Reporting from Ontario, Canada.
Having just landed in Ontario, to learn about a country that exports a large amount of produce to our country, it has become clear that the domestic market is an extremely important one to the country and a huge amount of Ontario’s grain crops are used in the consumption of both human and animal feed.
16% of corn produced domestically goes into food for human consumption. 42% is used in the production of animal feed, while 34% of domestic corn is used for ethanol production and other industrial uses.
While oats are one of the smaller crops grown in the region, a massive 47% of Ontario’s oats are used for human consumption, while 26% of those oats are used in animal feed production.

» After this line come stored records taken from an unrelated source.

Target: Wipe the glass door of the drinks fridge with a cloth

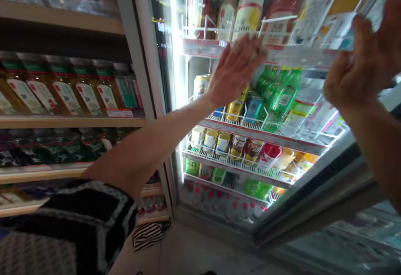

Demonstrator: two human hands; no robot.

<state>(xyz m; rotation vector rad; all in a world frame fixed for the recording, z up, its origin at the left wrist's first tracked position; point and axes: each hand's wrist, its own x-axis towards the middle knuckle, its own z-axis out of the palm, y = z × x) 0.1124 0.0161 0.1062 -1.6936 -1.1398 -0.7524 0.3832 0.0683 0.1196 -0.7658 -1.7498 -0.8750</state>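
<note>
My left hand (234, 68) reaches into an open drinks cooler, fingers stretched out flat against the front rail of an upper wire shelf (203, 47). It holds nothing. My right hand (363, 64) is raised at the same height near the right end of that shelf, fingers bent and loosely curled, blurred by motion. Tall bottles (250, 8) stand on the shelf above my hands. Green bottles (278, 95) lean on the shelf just below them.
Lower cooler shelves hold cans (216, 141) and small bottles. The glass cooler door (344, 225) stands open at the lower right. Wooden store shelves (72, 121) on the left carry rows of amber drink bottles (62, 91). The floor (188, 254) shows below.
</note>
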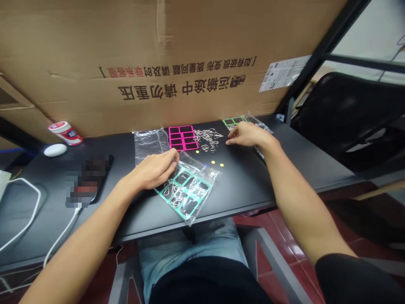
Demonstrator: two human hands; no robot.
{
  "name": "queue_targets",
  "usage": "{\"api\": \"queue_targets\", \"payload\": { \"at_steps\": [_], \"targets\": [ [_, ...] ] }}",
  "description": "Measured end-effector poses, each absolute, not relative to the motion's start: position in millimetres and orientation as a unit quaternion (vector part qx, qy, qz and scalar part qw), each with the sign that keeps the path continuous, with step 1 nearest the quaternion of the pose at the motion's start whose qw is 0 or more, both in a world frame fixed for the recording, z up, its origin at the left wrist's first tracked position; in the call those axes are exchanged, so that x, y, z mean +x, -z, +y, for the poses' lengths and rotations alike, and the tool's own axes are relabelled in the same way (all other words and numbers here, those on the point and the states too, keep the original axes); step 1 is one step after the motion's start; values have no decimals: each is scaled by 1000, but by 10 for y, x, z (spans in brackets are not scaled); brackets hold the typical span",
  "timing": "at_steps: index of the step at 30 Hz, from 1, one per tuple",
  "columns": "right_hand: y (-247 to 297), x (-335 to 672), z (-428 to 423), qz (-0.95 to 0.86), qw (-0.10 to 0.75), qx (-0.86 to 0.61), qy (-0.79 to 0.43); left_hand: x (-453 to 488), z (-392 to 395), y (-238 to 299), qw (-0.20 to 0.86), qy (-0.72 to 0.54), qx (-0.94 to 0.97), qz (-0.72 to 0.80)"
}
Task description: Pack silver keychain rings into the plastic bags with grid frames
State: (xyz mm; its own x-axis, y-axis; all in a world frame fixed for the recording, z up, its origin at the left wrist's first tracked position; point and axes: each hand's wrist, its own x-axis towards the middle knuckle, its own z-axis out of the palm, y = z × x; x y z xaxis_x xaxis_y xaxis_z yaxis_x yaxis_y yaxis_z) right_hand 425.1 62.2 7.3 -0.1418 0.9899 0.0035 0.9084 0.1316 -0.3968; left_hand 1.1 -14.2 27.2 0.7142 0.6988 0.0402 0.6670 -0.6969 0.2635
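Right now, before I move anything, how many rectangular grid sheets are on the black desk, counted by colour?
Bright pink rectangular grid sheet: 1
Bright green rectangular grid sheets: 2
Total: 3

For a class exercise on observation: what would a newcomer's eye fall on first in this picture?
The hot-pink grid stands out on the black desk, with a heap of silver wire loops just to its right. Nearer the person, the left hand rests on a clear plastic bag holding a green grid. Behind, a large cardboard box with red and black print fills the view.
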Motion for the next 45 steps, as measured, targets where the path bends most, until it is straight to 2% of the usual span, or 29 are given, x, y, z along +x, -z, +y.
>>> {"api": "queue_targets", "payload": {
  "at_steps": [7, 17, 27, 31, 38, 45],
  "targets": [
    [17, 4284, 675, -724, 166, -652, -155, 16, -154, -273, 111, -68, 918, 373],
    [-25, 4360, 833, -701, 134, -651, -258, 20, -144, -265, 118, -66, 921, 366],
    [-22, 4418, 783, -649, 245, -633, -344, 35, -159, -280, 114, -68, 921, 366],
    [-28, 4423, 811, -660, 194, -648, -327, 37, -165, -282, 113, -68, 921, 366],
    [-199, 4275, 902, -691, 43, -677, -248, 52, -176, -294, 110, -60, 922, 367],
    [-245, 4279, 1075, -673, 2, -676, -300, 65, -147, -258, 105, -63, 922, 367]
  ]
}}
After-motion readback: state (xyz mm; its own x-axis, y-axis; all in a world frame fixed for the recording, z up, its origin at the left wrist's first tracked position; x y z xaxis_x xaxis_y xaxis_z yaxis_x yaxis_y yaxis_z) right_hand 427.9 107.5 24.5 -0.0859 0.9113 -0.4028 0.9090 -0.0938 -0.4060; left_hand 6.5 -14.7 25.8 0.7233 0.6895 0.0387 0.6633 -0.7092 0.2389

Approximately 59% of Canadian soybeans are exported to international markets.
Of the product that stays at home, 6% is used in the production of soybean oil and is used in food manufacturing; 31% is used in the production of animal feed.
Wheat can be divided into three types which have three different end uses. Soft red winter takes up 89% of Ontario’s wheat and is used in the production of products like biscuits and pizza dough.
Hard red winter wheat takes up 7% of the market and is used in bread production. Soft white winter wheat takes up 4% of the market and is used in flour for cakes.
57% of Ontario’s corn is used in the domestic market. The US is a big market for wheat, and grain moves relatively easily between the two countries.
One of the largest mills in north America is located a short distance from Ontario. The Mondelez mill is located in Toledo, Ohio.